* [WORK ITEM]: Within the entries below, output exactly the lines between the line containing "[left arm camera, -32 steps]" and the line containing "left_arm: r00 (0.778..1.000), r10", inclusive, and omit any picture.

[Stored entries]
== == ==

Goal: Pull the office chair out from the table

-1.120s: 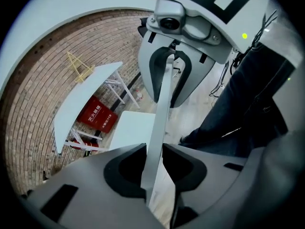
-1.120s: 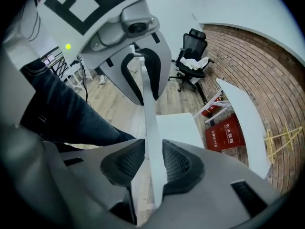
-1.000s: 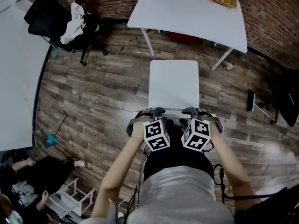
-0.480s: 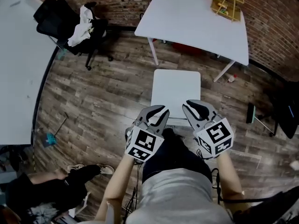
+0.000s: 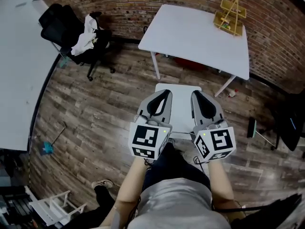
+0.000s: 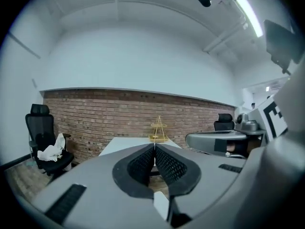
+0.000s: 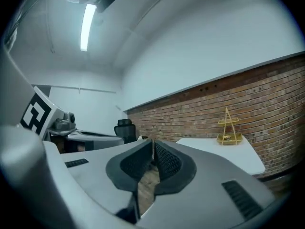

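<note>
A black office chair [image 5: 71, 27] with a white cloth draped on it stands at the far left, beside the edge of a large white table [image 5: 19, 61]. The left gripper view shows that chair [image 6: 45, 144] far off at the left. Both grippers are held up side by side in front of my body, pointing roughly level toward the brick wall, far from the chair. My left gripper [image 5: 163, 94] [image 6: 155, 147] is shut with nothing in it. On my right gripper [image 5: 198, 95] [image 7: 152, 142] the jaws are closing, pads nearly together, nothing between them.
A small white table [image 5: 178, 90] stands on the wood floor just ahead of the grippers. Beyond it a bigger white table [image 5: 200, 27] carries a yellow wire rack [image 5: 231, 14] against the brick wall. A second dark chair [image 5: 290, 116] is at the right edge.
Both grippers rose from low by my lap to level, rolled so their jaws point forward, and both pairs of jaws closed from wide apart. A seated person at the lower left has left the view.
</note>
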### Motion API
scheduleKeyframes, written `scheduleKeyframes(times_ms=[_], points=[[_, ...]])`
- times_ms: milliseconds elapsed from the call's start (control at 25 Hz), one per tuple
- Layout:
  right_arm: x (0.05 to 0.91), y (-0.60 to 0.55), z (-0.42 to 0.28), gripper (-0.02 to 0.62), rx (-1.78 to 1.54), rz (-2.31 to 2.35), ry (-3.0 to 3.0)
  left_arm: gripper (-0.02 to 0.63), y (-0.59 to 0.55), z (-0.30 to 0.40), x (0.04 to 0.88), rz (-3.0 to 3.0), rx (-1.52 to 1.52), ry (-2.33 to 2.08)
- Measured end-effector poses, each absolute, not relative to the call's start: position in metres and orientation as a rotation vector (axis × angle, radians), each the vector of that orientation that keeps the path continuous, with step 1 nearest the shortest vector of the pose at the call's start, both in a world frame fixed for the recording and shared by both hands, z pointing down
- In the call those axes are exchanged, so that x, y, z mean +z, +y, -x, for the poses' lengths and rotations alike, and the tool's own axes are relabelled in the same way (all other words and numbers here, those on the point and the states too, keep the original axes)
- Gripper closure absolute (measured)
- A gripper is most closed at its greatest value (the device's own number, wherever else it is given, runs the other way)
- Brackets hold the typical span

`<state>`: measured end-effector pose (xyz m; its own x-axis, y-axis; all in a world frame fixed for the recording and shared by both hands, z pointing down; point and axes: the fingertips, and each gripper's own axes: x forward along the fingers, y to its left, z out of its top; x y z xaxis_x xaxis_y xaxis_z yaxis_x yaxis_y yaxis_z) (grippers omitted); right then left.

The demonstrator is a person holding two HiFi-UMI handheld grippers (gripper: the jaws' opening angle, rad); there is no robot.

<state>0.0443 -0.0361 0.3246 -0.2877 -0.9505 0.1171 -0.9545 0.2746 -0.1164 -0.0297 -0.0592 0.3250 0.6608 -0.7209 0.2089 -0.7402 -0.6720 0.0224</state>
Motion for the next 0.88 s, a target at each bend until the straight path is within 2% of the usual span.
scheduleKeyframes(times_ms=[880], points=[[0.328, -0.049, -0.056, 0.581, 0.325, -1.968, -2.408, 0.591, -0.076, 0.032, 0.337, -2.636, 0.275, -1.386]])
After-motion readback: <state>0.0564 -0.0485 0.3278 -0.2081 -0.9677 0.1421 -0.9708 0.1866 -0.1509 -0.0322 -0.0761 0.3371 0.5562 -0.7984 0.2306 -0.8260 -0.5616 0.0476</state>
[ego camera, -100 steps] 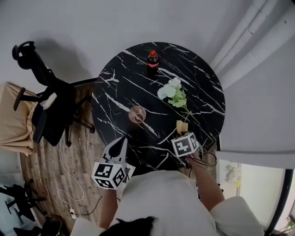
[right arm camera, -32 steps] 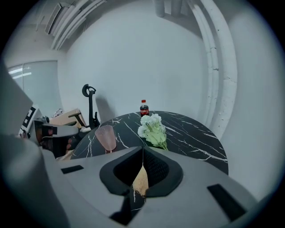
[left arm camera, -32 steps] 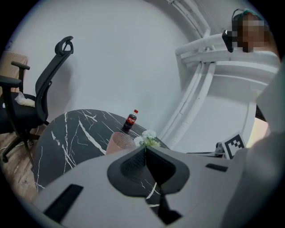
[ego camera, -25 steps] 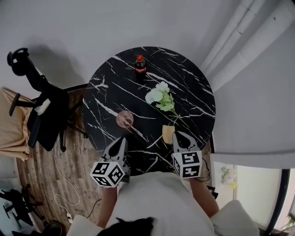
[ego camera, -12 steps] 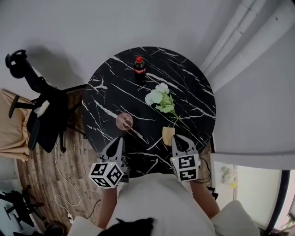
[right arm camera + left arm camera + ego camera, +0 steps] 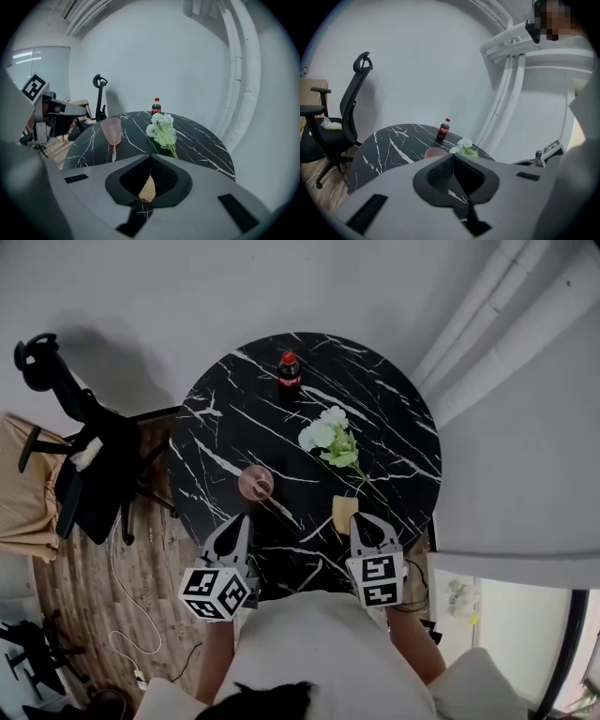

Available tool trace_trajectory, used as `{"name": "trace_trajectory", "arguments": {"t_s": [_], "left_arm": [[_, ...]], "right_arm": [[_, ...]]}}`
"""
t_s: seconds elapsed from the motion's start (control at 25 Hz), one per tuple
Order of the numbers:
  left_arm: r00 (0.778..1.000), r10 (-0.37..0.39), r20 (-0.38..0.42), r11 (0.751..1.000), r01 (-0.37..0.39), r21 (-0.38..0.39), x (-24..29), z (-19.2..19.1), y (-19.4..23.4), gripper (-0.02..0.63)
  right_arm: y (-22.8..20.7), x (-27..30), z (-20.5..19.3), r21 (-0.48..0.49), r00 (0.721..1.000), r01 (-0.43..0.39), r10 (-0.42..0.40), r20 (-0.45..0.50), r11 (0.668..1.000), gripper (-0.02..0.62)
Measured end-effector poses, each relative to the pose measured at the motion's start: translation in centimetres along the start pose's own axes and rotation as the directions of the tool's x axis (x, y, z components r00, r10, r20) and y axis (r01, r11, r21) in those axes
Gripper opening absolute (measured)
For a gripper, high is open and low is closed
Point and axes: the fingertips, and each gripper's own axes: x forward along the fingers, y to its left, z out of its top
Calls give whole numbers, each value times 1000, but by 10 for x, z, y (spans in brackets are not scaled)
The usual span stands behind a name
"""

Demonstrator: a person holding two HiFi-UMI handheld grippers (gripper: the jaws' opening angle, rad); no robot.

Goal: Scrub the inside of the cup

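Left gripper (image 6: 241, 520): clenched, empty, near the pink cup (image 6: 255, 482) as before.
Right gripper (image 6: 360, 518): clenched, empty, drawn back; tips beside the yellow sponge (image 6: 343, 512).

We look along the right gripper (image 6: 150, 156), whose jaws meet at their tips with nothing pinched between them. Through the hollow behind the tips we see part of a yellowish sponge (image 6: 147, 188) lying on the black marble table (image 6: 201, 143). Further out, a pink cup (image 6: 111, 131) stands upright on the left, apart from the white flowers (image 6: 162, 130) lying near the middle. A cola bottle (image 6: 156, 106) stands at the far edge. Beyond the table an office chair (image 6: 99, 96) stands against the white wall (image 6: 187, 61).
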Motion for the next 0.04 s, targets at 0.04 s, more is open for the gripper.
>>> {"name": "trace_trajectory", "arguments": {"t_s": [0.04], "left_arm": [[1000, 0, 0, 1000, 0, 12, -1, 1, -1, 11]], "right_arm": [[0, 0, -1, -5, 1000, 4, -4, -3, 1000, 32]]}}
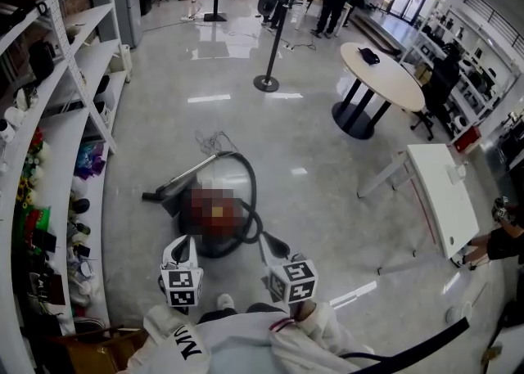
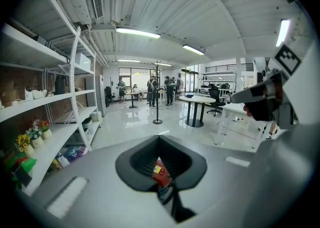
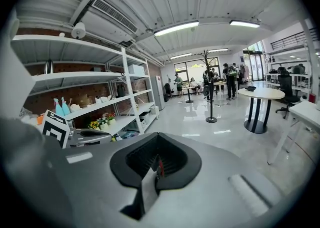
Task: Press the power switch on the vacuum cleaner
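A dark red canister vacuum cleaner (image 1: pixel 214 215) lies on the floor just ahead of me, with its black hose (image 1: pixel 248 180) looped over it and its wand and nozzle (image 1: pixel 160 194) out to the left. Both grippers hover above its near side. My left gripper (image 1: pixel 183 241) is over its left edge and my right gripper (image 1: pixel 272 243) is over its right edge. Each has its jaws together and holds nothing. A sliver of the red vacuum cleaner (image 2: pixel 160 172) shows past the left gripper (image 2: pixel 162 184), and a thinner red sliver (image 3: pixel 159 167) past the right gripper (image 3: pixel 152 174). No power switch can be made out.
White shelving (image 1: pixel 74 119) full of small items runs along the left. A post on a round base (image 1: pixel 266 82) stands ahead, a round table (image 1: pixel 381 74) at the right, and a white rectangular table (image 1: pixel 442 196) nearer on the right. People stand at the far end.
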Action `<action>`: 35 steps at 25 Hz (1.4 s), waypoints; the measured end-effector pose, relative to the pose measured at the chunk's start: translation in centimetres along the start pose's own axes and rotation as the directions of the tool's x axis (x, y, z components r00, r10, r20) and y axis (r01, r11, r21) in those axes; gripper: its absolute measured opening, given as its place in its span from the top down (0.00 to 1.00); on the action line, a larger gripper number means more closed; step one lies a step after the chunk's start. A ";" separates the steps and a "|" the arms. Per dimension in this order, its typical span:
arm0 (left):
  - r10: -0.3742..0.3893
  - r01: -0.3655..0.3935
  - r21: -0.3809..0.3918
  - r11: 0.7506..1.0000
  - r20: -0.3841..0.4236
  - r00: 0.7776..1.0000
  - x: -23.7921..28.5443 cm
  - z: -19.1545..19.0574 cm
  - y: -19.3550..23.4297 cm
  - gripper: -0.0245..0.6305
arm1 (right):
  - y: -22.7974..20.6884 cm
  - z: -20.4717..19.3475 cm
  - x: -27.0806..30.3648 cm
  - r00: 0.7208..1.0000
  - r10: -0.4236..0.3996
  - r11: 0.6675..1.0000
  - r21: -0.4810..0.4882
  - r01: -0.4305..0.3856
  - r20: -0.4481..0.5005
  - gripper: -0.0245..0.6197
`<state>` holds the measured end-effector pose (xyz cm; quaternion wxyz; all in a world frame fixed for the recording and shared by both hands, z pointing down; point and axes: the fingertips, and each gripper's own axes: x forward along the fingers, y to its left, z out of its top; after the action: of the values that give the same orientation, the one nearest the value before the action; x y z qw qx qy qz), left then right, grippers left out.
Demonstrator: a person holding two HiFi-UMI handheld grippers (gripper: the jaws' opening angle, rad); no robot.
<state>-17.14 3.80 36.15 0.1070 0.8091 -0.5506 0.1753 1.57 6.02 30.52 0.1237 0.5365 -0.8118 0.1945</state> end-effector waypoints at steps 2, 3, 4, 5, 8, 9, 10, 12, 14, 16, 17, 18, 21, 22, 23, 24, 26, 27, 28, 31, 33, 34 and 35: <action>0.002 -0.002 0.000 1.000 -0.006 1.000 -0.5 -0.3 -0.4 0.96 | 0.0 -0.3 -0.4 1.000 0.006 1.000 0.003 -0.006 0.000 0.96; 0.004 -0.004 0.003 1.000 -0.007 1.000 -0.7 -0.5 -0.6 0.96 | -0.1 -0.5 -0.6 1.000 0.008 1.000 0.005 -0.008 0.001 0.96; 0.006 -0.006 0.006 1.000 -0.006 1.000 -1.0 -0.4 -0.9 0.96 | -0.1 -0.6 -0.8 1.000 0.013 1.000 0.008 -0.013 0.004 0.96; 0.009 -0.009 0.010 1.000 -0.003 1.000 -1.3 -0.2 -1.3 0.96 | -0.2 -0.7 -1.0 1.000 0.019 1.000 0.009 -0.019 0.007 0.96; 0.038 -0.038 0.018 0.999 0.005 0.999 -2.3 -0.1 -1.7 0.96 | -0.2 -1.3 -2.0 0.999 0.044 0.999 0.016 -0.044 0.008 0.96; 0.050 -0.050 0.017 0.999 0.004 0.999 -2.7 -0.2 -1.8 0.96 | -0.2 -1.6 -2.4 0.999 0.052 0.998 0.018 -0.052 0.006 0.96; 0.059 -0.059 0.016 0.998 0.001 0.998 -3.1 -0.4 -2.0 0.96 | -0.3 -1.8 -2.9 0.998 0.059 0.998 0.021 -0.059 0.003 0.96; 0.075 -0.075 0.013 0.997 -0.008 0.997 -4.1 -0.5 -2.4 0.96 | -0.5 -2.3 -4.0 0.998 0.070 0.997 0.027 -0.070 0.000 0.96; 0.083 -0.082 0.015 0.996 -0.006 0.997 -4.9 -0.5 -3.2 0.96 | -0.9 -2.8 -5.1 0.997 0.074 0.997 0.030 -0.074 0.002 0.96; 0.084 -0.084 0.024 0.996 0.003 0.996 -5.6 -0.3 -4.2 0.96 | -1.4 -3.2 -6.1 0.997 0.074 0.997 0.032 -0.074 0.009 0.96; 0.083 -0.083 0.030 0.996 0.008 0.997 -5.9 -0.2 -4.6 0.96 | -1.6 -3.3 -6.6 0.997 0.075 0.997 0.033 -0.076 0.014 0.96; 0.081 -0.081 0.036 0.996 0.013 0.997 -6.1 0.0 -5.1 0.96 | -1.7 -3.4 -7.0 0.997 0.076 0.997 0.034 -0.076 0.020 0.96; 0.073 -0.075 0.052 0.996 0.025 0.997 -6.9 0.4 -6.7 0.96 | -2.1 -3.7 -8.4 0.997 0.076 0.996 0.036 -0.077 0.034 0.96; 0.071 -0.072 0.055 0.996 0.029 0.997 -7.2 0.5 -7.2 0.96 | -2.2 -3.9 -8.8 0.996 0.078 0.996 0.040 -0.080 0.036 0.96; 0.068 -0.070 0.058 0.996 0.033 0.997 -7.4 0.6 -7.7 0.96 | -2.3 -4.1 -9.3 0.996 0.081 0.996 0.044 -0.083 0.037 0.96; 0.066 -0.068 0.060 0.996 0.038 0.997 -7.6 0.5 -8.1 0.96 | -2.4 -4.3 -9.7 0.996 0.082 0.995 0.046 -0.084 0.039 0.96; 0.063 -0.065 0.064 0.996 0.042 0.997 -8.1 0.4 -8.9 0.96 | -2.5 -4.8 -10.6 0.996 0.081 0.995 0.051 -0.083 0.042 0.96; 0.063 -0.066 0.065 0.996 0.042 0.997 -8.5 0.3 -9.3 0.96 | -2.5 -5.1 -11.1 0.996 0.082 0.995 0.053 -0.085 0.043 0.96; 0.064 -0.067 0.066 0.996 0.044 0.997 -8.9 0.3 -9.7 0.96 | -2.4 -5.3 -11.6 0.995 0.085 0.995 0.054 -0.087 0.044 0.96; 0.065 -0.068 0.068 0.995 0.053 0.997 -10.1 0.2 -10.9 0.96 | -2.4 -6.0 -12.9 0.994 0.094 0.994 0.056 -0.097 0.049 0.96; 0.071 -0.075 0.066 0.995 0.055 0.996 -11.0 -0.3 -11.5 0.96 | -2.2 -6.6 -13.7 0.993 0.103 0.993 0.055 -0.106 0.053 0.96; 0.077 -0.081 0.064 0.995 0.056 0.995 -11.6 -0.5 -11.7 0.96 | -2.2 -6.9 -14.0 0.993 0.106 0.993 0.053 -0.109 0.054 0.96; 0.084 -0.087 0.060 0.994 0.056 0.995 -12.1 -0.7 -11.9 0.96 | -2.1 -7.3 -14.4 0.993 0.109 0.992 0.051 -0.112 0.053 0.96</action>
<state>-10.20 18.80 32.14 0.0592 0.7922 -0.5816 0.1753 9.12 20.41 31.51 0.0781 0.4986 -0.8375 0.2095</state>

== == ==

* [TASK SOLUTION]:
[left arm camera, -32 steps] 
[ego camera, -25 steps] 
[ego camera, -12 steps] 
[right arm camera + left arm camera + ego camera, +0 steps] 

Available tool trace_trajectory, used as `{"name": "trace_trajectory", "arguments": {"t_s": [_], "left_arm": [[_, ...]], "right_arm": [[_, ...]]}}`
"""
t_s: seconds elapsed from the motion's start (control at 25 Hz), one per tuple
Order of the numbers:
  left_arm: r00 (0.778..1.000), r10 (-0.37..0.39), r20 (-0.38..0.42), r11 (0.751..1.000), r01 (-0.37..0.39), r21 (-0.38..0.39), x (-24..29), z (-19.2..19.1), y (-19.4..23.4), gripper (-0.02..0.63)

There is no more to this output.